Intitulé de la cause

Commissions scolaires : action collective contre les frais pour Projets Pédagogiques Particuliers

No de dossier de la Cour supérieure du Québec

500-06-001000-195

Infractions

Le 8 mai 2019, le ministre de l’Éducation du Québec a admis que les écoles publiques facturaient illégalement aux parents des frais pour les « Projets pédagogiques particuliers », ce qui constitue une violation de l’article 3 de la Loi sur l’instruction publique et de l’article 40 de la Charte québécoise qui garantissent la gratuité des services éducatifs.

Les Projets pédagogiques particuliers au Québec sont le sport-études, arts-études (incluant arts plastiques, danse, musique, art dramatique), projets de type Profil, projets de type concentration et éducation internationale. La plupart de ces programmes particuliers coûtent aux parents entre 0 et 500 $ par élève par année, tandis que d’autres, tels que le hockey sur glace et le tennis, peuvent coûter plus de 5 000 $ par élève par année.

Cette action collective vise le remboursement de toutes les sommes versées à une commission scolaire, à une école ou à l’un de leurs partenaires pour des projets pédagogiques particuliers, ainsi que des dommages-intérêts punitifs.

Description du groupe proposé

Toutes les personnes qui ont payé un montant quelconque pour un des « Projets pédagogiques particuliers », tels que sport-études, arts-études (y compris arts plastiques, danse, musique, art dramatique), projets de type Profil, Projets de type concentration ou éducation internationale, et ce jusqu’à l’entrée en vigueur de la modification législative de l’article 3 de la Loi sur l’instruction publique prévue par le projet de loi n° 12.

AVIS IMPORTANT

Le 11 février 2020, l’honorable juge Carl Lachance, J.S.C., a rejeté la demande du demander de révoquer le jugement approuvant le règlement dans le dossier no. 150-06-000007-138 (Marcil c. Commission scolaire de la Jonquière, 2020 QCCS 412). La conséquence de ce jugement est que les PPP ont été couverts par la transaction et la quittance dans le dossier no. 150-06-000007-138. Le demandeur n’a pas demandé l’autorisation d’interjeter appel de ce jugement.

Suite à ce jugement, le demandeur et ses procureurs sont d’avis qu’un désistement de cette action collective est approprié.
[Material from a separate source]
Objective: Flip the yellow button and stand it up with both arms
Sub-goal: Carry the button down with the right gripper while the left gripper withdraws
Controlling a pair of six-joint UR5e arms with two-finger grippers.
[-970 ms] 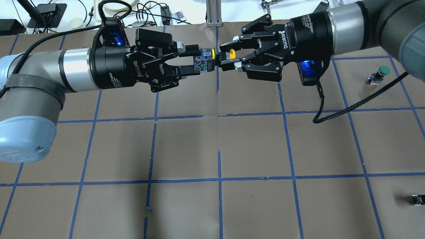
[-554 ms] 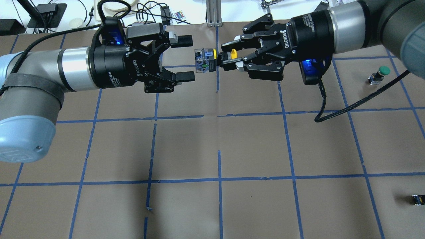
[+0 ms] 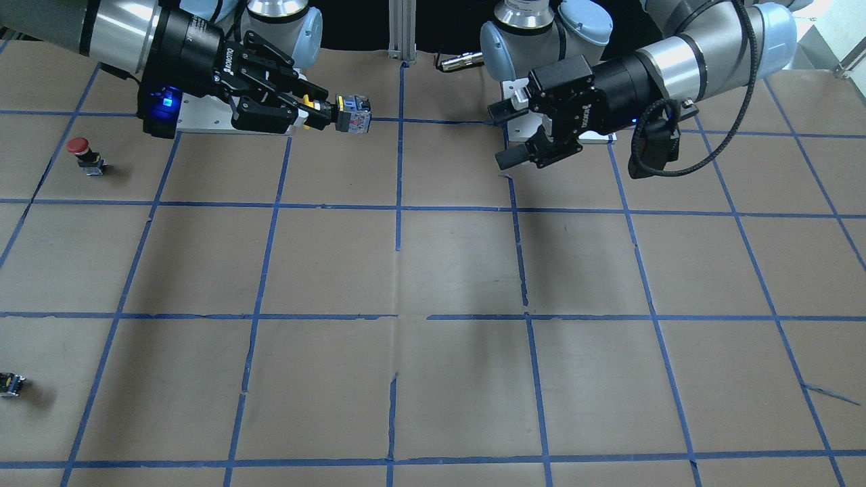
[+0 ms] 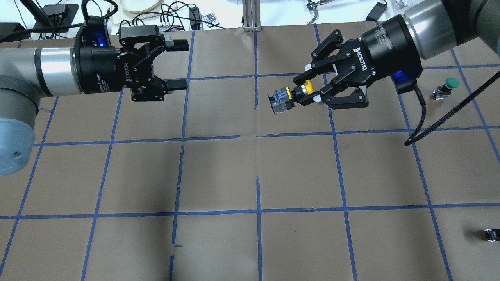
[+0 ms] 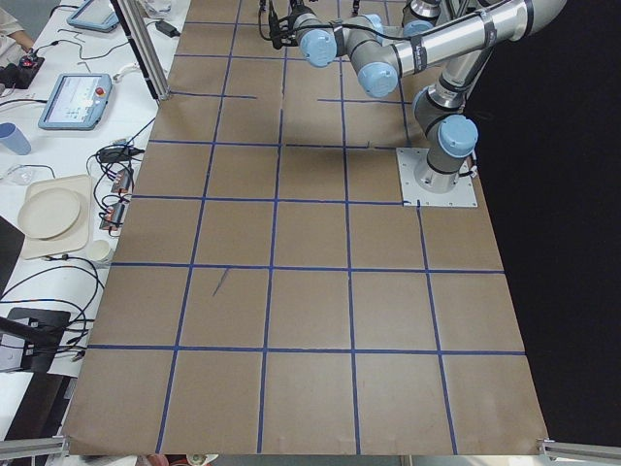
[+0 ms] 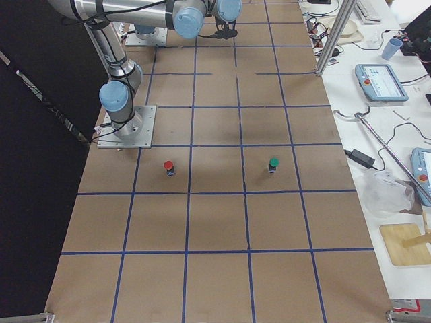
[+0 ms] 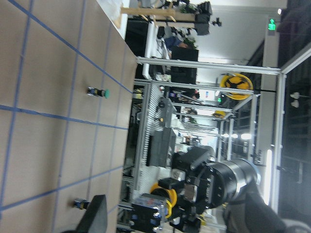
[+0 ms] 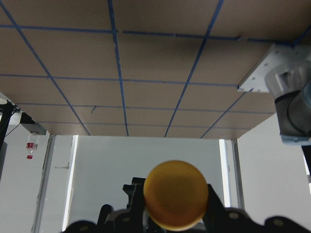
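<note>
Both black grippers have ROBOTIQ printed in white on them. The left gripper [image 4: 180, 64] is spread wide and empty, and it has backed well away since a moment ago. The right gripper [image 4: 302, 95] is clamped on the yellow button [image 4: 284, 98] near its cap, up off the table. The base points left and is now tilted slightly down.

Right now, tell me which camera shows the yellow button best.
Overhead exterior: the yellow button shows cap, body and base block, sideways in the right gripper. Front-facing shows the same, smaller. Right wrist shows only the cap; left wrist catches it low in frame. Side views barely resolve it.
</note>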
Le 22 juin 2020, le demandeur a demandé à la Cour de lui permettre de se désister à l’encontre de toutes les défenderesses, ce que la Cour a accepté le 23 juin 2020.

Les membres potentiels du groupe ne seront pas lésés par ce désistement, puisque la prescription a été suspendue depuis la date du dépôt de la Demande d’autorisation le 13 mai 2019, en vertu de l’article 2908 C.c.Q. De plus, le demandeur n’a signé et ne signera aucune quittance ou décharge en faveur de l’une ou l’autre des défenderesses concernées par le désistement.